## Exercise objective
Return each line of the listing that has the word "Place" in it.

## Input material
========

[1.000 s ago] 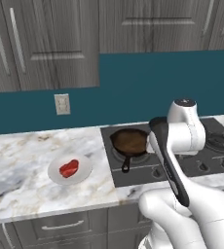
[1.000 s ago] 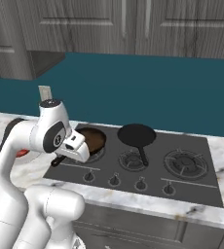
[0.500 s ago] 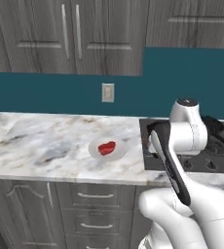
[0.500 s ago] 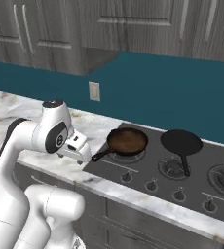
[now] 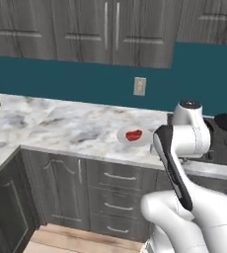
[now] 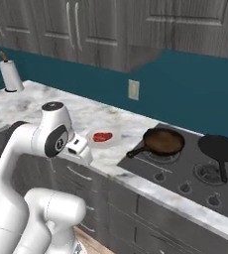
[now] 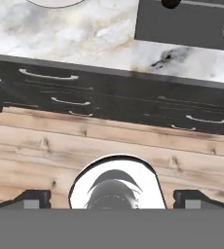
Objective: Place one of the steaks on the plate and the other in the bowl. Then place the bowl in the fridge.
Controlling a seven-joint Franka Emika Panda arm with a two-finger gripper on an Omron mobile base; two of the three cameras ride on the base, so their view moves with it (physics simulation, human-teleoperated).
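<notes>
One steak [image 5: 133, 135] lies on the plate [image 5: 123, 139] near the bench's front edge; soft, slippery, best pinched across its flat sides; pincer [image 7: 112, 197] spread, empty

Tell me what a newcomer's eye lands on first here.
The red steak on the white plate, alone on the pale marble counter. Next, the brown skillet and the black pan on the dark stove to its right.
</notes>
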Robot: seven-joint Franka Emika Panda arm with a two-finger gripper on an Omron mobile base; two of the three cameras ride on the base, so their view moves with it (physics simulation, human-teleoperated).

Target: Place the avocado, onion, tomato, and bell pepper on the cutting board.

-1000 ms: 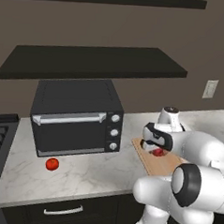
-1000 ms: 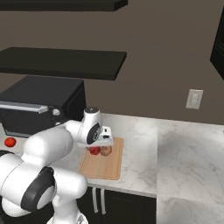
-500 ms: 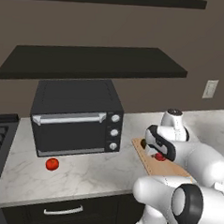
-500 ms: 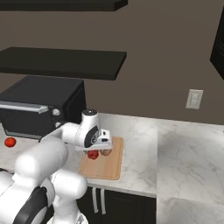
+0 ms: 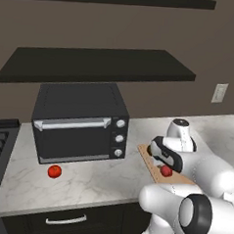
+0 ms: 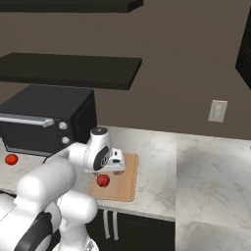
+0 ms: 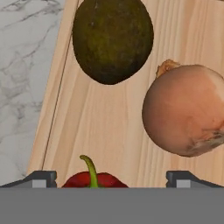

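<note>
Bell pepper [image 7: 94,178] — on cutting board [image 7: 118,131] between spread gripper [image 7: 111,177] tips, beside avocado [image 7: 112,39] and onion [image 7: 186,109] | tomato [image 5: 54,171] on counter before oven — you fetch it next.

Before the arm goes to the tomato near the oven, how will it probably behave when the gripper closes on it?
The tomato looks smooth and round, so it may roll on the flat marble counter if nudged off-centre. Its glossy skin could slip between the fingers. It is small, so probably light; nothing stands close beside it to stop a roll.
</note>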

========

## Reply
Objective: Place one of the steaks on the plate and the other in the bowl. Then place the bowl in the fridge.
Target: Place the avocado, onion, tomato, and bell pepper on the cutting board.

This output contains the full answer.